Keep writing articles that are of higher quality. The quantity plays little to no role. Most times my ideology is "less equals more".

Length of an article depends the niche. The question you should ask is

"Am I answering the users questions? Do I provide what they are looking for? Does my article provide the same or better value than my competitors provide even if it's less in words?"

People and engines appreciate that. Babbling on just to keep them there doesn't cut it.

Also keep in mind your 6 months versus their 6 years. You need to work hard to build that initial authority. After a while it will pick up and you will be unstoppable.

Keep it up

Eklundz
I second this.

It's not about quantity or length, it's a matter of answering the question people have. So figure out what the best possible answer to the question is, and write that.

Interceptor
Absolutely this. Articles should be 'as long as they need to be, and as short as they can be'.

There is some research on this which shows that there is a fall-off in quality when posts are around 1,000 words long. Basically, if you can't say it in under 700 words, it needs more depth – a couple thousand words to get into things properly. It's like in highschool where you'd have to write a 1,000 word essay and would just waffle a bit to pad it out. Under 800 or over 1200 seems to be a good rule of thumb.

Reis
I know this is old. Sorry. I'm reading the top of the month posts.

If answering the question properly is the goal. isn't MORE posts a good part of the goal?

If you can answer 1 question a week vs answering 3. While not losing the needed quality to stay relevant… isn't this just better? Scalating things.

tolkinas
Obviously. As I mentioned above write quality articles. What that means is different for everyone and every niche.

If you have the ability to write 3 or even 10 articles a week without sacrificing quality then go ahead and do so. Obviously big content marketing companies have people writing extremely good articles every day without sacrificing any of the quality.

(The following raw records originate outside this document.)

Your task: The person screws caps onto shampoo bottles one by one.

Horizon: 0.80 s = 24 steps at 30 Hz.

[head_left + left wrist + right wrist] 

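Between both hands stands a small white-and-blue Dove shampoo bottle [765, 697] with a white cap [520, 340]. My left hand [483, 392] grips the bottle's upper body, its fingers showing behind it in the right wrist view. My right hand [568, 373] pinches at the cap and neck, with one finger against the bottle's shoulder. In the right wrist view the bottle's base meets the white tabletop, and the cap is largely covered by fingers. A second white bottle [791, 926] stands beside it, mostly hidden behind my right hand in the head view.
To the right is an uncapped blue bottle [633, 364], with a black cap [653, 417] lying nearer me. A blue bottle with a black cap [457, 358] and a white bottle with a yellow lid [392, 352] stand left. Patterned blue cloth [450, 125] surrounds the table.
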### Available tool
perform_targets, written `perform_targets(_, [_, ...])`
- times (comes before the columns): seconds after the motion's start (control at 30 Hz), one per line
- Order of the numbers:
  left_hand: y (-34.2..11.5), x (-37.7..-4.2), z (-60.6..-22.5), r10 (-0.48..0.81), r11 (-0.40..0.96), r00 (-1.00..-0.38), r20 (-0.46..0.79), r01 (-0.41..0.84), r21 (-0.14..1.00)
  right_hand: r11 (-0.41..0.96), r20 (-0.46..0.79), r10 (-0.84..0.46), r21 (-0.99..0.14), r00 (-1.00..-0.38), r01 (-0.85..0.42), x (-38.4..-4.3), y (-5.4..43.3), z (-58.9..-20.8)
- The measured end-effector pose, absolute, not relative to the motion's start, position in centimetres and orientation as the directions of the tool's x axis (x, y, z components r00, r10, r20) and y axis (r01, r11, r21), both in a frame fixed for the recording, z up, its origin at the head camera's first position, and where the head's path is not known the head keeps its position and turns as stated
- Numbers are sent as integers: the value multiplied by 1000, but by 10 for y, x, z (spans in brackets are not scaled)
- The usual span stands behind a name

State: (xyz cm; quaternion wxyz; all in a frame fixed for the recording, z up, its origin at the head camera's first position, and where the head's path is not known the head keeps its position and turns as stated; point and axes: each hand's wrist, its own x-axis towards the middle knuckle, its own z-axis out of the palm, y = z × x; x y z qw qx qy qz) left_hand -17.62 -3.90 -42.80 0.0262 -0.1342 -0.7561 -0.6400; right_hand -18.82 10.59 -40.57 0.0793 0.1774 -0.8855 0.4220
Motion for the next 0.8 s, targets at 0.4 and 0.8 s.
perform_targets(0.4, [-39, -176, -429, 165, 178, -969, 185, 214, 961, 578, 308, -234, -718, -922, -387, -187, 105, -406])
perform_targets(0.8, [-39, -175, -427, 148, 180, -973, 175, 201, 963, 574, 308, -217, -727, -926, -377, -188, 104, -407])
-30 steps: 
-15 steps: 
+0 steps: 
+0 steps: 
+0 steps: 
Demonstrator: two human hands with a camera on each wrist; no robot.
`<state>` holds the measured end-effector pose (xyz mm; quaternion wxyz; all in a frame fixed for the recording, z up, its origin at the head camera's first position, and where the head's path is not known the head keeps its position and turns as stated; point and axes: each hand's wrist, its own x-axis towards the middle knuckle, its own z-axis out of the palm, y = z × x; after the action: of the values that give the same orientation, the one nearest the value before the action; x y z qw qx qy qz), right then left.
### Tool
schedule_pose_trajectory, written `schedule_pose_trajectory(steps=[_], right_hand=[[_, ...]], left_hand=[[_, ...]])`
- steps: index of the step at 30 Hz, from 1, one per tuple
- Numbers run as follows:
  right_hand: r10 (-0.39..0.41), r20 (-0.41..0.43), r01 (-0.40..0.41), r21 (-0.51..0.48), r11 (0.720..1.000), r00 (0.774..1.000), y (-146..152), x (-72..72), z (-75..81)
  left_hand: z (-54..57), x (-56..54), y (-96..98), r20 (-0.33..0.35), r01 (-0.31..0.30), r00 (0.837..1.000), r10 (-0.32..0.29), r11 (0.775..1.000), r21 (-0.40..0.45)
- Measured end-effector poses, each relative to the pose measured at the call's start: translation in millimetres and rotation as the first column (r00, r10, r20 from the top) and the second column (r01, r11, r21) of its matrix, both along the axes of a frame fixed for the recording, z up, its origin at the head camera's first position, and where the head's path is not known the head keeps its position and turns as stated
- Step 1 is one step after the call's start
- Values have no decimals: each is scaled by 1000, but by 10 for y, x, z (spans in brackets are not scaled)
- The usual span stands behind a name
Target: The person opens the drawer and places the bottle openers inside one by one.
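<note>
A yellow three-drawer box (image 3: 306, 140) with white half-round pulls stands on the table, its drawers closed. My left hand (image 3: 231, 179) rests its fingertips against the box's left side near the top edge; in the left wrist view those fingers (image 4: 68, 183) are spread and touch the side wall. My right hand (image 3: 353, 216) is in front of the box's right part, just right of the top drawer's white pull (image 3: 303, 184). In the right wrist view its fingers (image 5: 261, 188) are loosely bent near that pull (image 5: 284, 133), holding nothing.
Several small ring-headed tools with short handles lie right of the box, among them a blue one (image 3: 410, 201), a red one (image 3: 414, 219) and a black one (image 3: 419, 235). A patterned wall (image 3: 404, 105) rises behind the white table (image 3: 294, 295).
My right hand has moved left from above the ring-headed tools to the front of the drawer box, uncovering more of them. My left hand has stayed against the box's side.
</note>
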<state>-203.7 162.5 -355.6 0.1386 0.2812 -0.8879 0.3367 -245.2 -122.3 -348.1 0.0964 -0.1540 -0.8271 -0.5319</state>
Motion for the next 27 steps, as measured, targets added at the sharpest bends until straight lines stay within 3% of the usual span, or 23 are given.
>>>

If you are one person though that becomes hard.

The whole idea is thought, to personally be honest and say I can only write 1, 2 or 3 good articles per week/month and I won't try to fluff one in order to have more.

theeastcoastwest
I think the mindset of longer content == better rankings is outdated. For sure, it was a valid approach ~2-3 years ago.

I still think one has to often create more content than a reader might want in order to satisfy Google. I also think that gap is closing and will continue to do so. Unfortunately for publishers, many queries that can be satisfied by really short answers are now done so via Search Engine Result Page (SERP) features like Instant Answers (no page view for you!)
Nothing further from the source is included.